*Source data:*
:::

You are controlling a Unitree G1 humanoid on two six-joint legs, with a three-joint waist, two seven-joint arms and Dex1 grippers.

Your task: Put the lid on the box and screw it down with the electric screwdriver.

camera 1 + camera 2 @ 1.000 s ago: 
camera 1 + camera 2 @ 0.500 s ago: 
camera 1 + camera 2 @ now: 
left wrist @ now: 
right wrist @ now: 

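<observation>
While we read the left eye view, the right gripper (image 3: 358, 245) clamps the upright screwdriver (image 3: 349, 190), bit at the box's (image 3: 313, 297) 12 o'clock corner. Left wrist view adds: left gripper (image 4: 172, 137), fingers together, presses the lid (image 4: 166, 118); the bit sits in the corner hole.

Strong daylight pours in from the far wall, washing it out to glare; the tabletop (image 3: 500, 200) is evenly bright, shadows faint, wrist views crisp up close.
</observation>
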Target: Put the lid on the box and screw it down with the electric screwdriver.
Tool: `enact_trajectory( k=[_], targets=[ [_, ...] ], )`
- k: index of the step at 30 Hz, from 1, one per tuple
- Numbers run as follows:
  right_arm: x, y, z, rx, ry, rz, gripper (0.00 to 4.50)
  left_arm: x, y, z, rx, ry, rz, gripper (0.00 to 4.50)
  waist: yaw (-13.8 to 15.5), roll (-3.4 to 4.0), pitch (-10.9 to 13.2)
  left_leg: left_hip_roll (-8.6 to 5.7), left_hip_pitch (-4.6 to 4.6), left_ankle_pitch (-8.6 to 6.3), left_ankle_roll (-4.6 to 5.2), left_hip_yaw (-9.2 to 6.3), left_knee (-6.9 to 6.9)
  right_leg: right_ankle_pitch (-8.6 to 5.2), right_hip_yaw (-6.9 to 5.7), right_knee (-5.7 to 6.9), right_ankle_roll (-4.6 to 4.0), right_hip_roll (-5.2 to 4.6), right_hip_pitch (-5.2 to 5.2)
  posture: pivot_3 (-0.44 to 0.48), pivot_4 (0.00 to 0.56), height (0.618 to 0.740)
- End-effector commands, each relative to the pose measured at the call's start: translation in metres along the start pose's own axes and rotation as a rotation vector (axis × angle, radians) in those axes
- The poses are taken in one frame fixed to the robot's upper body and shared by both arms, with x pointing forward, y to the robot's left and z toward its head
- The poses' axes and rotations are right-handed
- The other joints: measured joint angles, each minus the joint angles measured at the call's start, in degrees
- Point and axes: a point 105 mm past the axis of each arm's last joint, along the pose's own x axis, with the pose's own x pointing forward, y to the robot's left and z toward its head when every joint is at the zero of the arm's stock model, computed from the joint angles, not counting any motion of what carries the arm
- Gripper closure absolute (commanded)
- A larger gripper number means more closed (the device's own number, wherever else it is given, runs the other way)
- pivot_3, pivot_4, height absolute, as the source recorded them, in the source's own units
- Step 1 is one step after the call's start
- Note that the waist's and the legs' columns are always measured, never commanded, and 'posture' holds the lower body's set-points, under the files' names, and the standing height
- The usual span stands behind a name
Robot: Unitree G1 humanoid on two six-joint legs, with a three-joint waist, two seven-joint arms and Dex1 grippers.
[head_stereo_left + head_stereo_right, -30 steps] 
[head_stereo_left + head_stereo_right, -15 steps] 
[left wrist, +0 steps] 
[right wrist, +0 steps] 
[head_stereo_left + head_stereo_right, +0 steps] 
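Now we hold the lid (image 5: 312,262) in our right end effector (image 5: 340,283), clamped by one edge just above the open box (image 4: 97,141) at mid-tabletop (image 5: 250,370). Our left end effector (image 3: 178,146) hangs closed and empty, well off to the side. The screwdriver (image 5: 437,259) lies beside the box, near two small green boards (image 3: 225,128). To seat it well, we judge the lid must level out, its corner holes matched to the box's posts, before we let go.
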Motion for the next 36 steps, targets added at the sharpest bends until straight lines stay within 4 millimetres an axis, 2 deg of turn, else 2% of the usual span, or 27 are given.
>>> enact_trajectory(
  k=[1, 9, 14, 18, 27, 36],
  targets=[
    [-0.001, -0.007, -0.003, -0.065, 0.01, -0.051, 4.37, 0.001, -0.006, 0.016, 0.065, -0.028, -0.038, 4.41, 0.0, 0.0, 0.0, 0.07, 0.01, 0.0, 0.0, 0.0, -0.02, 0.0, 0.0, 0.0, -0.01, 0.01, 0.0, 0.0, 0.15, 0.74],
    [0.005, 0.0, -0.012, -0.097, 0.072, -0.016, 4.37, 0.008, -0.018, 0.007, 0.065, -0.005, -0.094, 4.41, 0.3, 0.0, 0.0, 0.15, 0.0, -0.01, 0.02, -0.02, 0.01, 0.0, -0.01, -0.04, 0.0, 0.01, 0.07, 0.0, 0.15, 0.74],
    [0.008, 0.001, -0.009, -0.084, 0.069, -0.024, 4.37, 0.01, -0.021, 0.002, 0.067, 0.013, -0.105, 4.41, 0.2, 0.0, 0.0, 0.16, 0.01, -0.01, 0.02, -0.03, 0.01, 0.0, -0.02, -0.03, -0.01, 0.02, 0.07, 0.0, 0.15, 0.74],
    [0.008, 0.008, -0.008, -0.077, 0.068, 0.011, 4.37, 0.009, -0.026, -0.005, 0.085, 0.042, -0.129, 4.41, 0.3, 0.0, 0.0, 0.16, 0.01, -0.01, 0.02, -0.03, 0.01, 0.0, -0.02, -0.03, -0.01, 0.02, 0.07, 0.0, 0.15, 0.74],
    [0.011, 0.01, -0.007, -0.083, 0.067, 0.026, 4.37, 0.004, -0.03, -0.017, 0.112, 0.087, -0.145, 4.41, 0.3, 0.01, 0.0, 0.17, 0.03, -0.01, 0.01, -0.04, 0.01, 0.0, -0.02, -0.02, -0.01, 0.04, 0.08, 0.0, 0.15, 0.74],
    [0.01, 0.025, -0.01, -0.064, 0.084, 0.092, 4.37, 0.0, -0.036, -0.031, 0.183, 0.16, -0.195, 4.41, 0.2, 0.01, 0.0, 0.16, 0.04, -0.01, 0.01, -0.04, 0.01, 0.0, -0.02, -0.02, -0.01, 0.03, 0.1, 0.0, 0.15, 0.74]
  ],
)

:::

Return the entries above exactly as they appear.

*WRITTEN ANSWER:*
You are controlling a Unitree G1 humanoid on two six-joint legs, with a three-joint waist, two seven-joint arms and Dex1 grippers.

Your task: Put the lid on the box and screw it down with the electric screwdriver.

camera 1 + camera 2 @ 1.000 s ago: 
camera 1 + camera 2 @ 0.500 s ago: 
camera 1 + camera 2 @ now: 
left wrist @ now: 
right wrist @ now: 

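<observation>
While we read the left eye view, the right gripper (image 3: 358, 245) clamps the upright screwdriver (image 3: 349, 190), bit at the box's (image 3: 313, 297) 12 o'clock corner. Left wrist view adds: left gripper (image 4: 172, 137), fingers together, presses the lid (image 4: 166, 118); the bit sits in the corner hole.

Strong daylight pours in from the far wall, washing it out to glare; the tabletop (image 3: 500, 200) is evenly bright, shadows faint, wrist views crisp up close.
</observation>
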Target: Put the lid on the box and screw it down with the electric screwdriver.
Tool: `enact_trajectory( k=[_], targets=[ [_, ...] ], )`
- k: index of the step at 30 Hz, from 1, one per tuple
- Numbers run as follows:
  right_arm: x, y, z, rx, ry, rz, gripper (0.00 to 4.50)
  left_arm: x, y, z, rx, ry, rz, gripper (0.00 to 4.50)
  waist: yaw (-13.8 to 15.5), roll (-3.4 to 4.0), pitch (-10.9 to 13.2)
  left_leg: left_hip_roll (-8.6 to 5.7), left_hip_pitch (-4.6 to 4.6), left_ankle_pitch (-8.6 to 6.3), left_ankle_roll (-4.6 to 5.2), left_hip_yaw (-9.2 to 6.3), left_knee (-6.9 to 6.9)
  right_leg: right_ankle_pitch (-8.6 to 5.2), right_hip_yaw (-6.9 to 5.7), right_knee (-5.7 to 6.9), right_ankle_roll (-4.6 to 4.0), right_hip_roll (-5.2 to 4.6), right_hip_pitch (-5.2 to 5.2)
  posture: pivot_3 (-0.44 to 0.48), pivot_4 (0.00 to 0.56), height (0.618 to 0.740)
- End-effector commands, each relative to the pose measured at the call's start: translation in metres along the start pose's own axes and rotation as a rotation vector (axis × angle, radians) in those axes
- The poses are taken in one frame fixed to the robot's upper body and shared by both arms, with x pointing forward, y to the robot's left and z toward its head
- The poses' axes and rotations are right-handed
- The other joints: measured joint angles, each minus the joint angles measured at the call's start, in degrees
- Point and axes: a point 105 mm past the axis of each arm's last joint, along the pose's own x axis, with the pose's own x pointing forward, y to the robot's left and z toward its head when every joint is at the zero of the arm's stock model, computed from the joint angles, not counting any motion of what carries the arm
- Gripper closure absolute (commanded)
- A larger gripper number means more closed (the device's own number, wherever else it is given, runs the other way)
- pivot_3, pivot_4, height absolute, as the source recorded them, in the source's own units
- Step 1 is one step after the call's start
- Note that the waist's and the legs' columns are always measured, never commanded, and 'posture' holds the lower body's set-points, under the files' names, and the standing height
- The usual span stands behind a name
Robot: Unitree G1 humanoid on two six-joint legs, with a three-joint waist, two seven-joint arms and Dex1 grippers.
[head_stereo_left + head_stereo_right, -30 steps] 
[head_stereo_left + head_stereo_right, -15 steps] 
[left wrist, +0 steps] 
[right wrist, +0 steps] 
[head_stereo_left + head_stereo_right, +0 steps] 
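Now we hold the lid (image 5: 312,262) in our right end effector (image 5: 340,283), clamped by one edge just above the open box (image 4: 97,141) at mid-tabletop (image 5: 250,370). Our left end effector (image 3: 178,146) hangs closed and empty, well off to the side. The screwdriver (image 5: 437,259) lies beside the box, near two small green boards (image 3: 225,128). To seat it well, we judge the lid must level out, its corner holes matched to the box's posts, before we let go.
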Motion for the next 36 steps, targets added at the sharpest bends until straight lines stay within 4 millimetres an axis, 2 deg of turn, else 2% of the usual span, or 27 are given.
>>> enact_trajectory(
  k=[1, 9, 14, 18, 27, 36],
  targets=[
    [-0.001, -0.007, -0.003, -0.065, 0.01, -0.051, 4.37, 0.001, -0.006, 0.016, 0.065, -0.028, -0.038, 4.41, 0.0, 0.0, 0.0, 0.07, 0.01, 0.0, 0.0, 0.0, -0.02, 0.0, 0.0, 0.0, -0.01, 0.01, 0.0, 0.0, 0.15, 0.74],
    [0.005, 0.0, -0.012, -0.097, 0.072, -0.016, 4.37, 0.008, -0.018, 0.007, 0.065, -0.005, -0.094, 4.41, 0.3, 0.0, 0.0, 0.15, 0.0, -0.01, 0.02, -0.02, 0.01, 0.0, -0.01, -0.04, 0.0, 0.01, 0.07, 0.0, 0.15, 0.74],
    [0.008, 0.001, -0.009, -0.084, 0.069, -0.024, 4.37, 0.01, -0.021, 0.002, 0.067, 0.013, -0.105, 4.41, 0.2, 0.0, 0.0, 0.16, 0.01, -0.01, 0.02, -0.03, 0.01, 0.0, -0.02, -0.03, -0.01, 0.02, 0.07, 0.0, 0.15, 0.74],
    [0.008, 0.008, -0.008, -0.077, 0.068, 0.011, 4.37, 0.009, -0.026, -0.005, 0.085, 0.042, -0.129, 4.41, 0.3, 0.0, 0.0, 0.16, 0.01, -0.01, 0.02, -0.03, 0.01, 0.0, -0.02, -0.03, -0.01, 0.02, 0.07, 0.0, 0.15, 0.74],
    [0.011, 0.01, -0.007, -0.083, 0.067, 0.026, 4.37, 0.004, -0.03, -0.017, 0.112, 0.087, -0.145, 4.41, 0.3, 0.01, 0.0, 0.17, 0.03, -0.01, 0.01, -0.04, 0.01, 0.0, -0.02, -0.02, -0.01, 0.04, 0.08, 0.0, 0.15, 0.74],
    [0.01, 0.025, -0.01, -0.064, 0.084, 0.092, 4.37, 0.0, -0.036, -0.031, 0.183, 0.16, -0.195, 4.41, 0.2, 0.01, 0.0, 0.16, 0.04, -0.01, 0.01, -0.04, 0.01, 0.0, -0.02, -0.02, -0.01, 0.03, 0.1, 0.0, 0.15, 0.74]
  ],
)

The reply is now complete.